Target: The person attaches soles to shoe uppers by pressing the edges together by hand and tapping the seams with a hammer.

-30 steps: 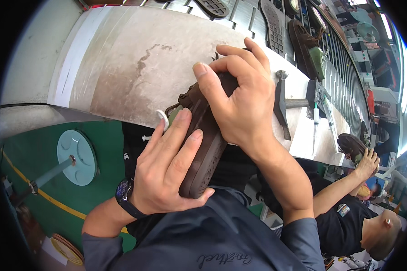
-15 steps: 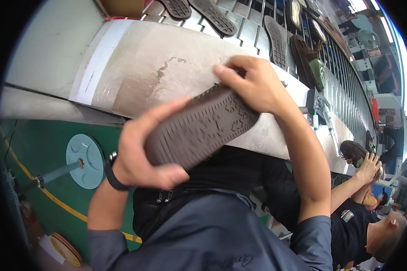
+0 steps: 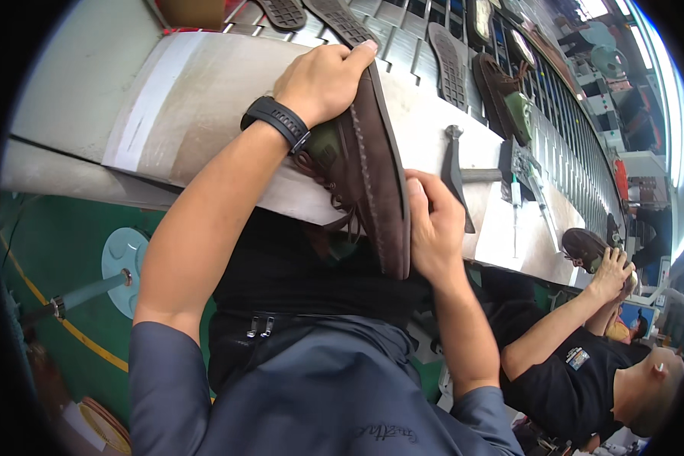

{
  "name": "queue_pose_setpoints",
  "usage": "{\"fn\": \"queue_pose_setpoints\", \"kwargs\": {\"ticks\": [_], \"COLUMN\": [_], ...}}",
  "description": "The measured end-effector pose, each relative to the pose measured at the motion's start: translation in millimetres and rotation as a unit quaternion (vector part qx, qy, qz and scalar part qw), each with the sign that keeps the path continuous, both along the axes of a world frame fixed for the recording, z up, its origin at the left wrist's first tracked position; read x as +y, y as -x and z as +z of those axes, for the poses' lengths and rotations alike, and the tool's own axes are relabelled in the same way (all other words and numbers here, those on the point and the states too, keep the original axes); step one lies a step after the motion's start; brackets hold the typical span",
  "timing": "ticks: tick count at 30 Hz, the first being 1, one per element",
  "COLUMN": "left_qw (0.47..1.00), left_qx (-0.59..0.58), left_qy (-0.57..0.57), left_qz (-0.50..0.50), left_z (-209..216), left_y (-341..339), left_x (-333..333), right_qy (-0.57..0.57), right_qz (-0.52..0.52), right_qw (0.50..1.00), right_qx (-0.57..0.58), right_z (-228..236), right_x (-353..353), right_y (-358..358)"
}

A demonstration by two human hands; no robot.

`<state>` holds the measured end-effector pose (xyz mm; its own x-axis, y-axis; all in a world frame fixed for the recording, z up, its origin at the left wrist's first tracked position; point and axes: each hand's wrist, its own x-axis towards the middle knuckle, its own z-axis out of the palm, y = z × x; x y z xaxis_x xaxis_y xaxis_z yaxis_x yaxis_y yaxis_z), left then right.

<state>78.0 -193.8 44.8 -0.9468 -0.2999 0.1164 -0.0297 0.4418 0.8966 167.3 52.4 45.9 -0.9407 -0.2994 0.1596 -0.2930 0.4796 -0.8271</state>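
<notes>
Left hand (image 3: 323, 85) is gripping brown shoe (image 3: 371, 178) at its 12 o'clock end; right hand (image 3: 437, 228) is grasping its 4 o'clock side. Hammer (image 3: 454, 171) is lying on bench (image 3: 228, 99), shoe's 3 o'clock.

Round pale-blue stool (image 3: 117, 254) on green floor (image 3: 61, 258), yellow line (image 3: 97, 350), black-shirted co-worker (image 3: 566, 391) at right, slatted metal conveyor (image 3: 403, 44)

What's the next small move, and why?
Probably slide the right hand a little toward the near end of the brown shoe: the left hand grips its far end, while the right hand's visible fingertips sit short of the near one.
</notes>
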Motion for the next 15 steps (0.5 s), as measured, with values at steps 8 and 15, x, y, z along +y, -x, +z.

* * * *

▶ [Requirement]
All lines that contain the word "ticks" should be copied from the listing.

▶ [Answer below]
  "usage": "{\"fn\": \"queue_pose_setpoints\", \"kwargs\": {\"ticks\": [_], \"COLUMN\": [_], ...}}",
  "timing": "ticks: tick count at 30 Hz, the first being 1, one per element",

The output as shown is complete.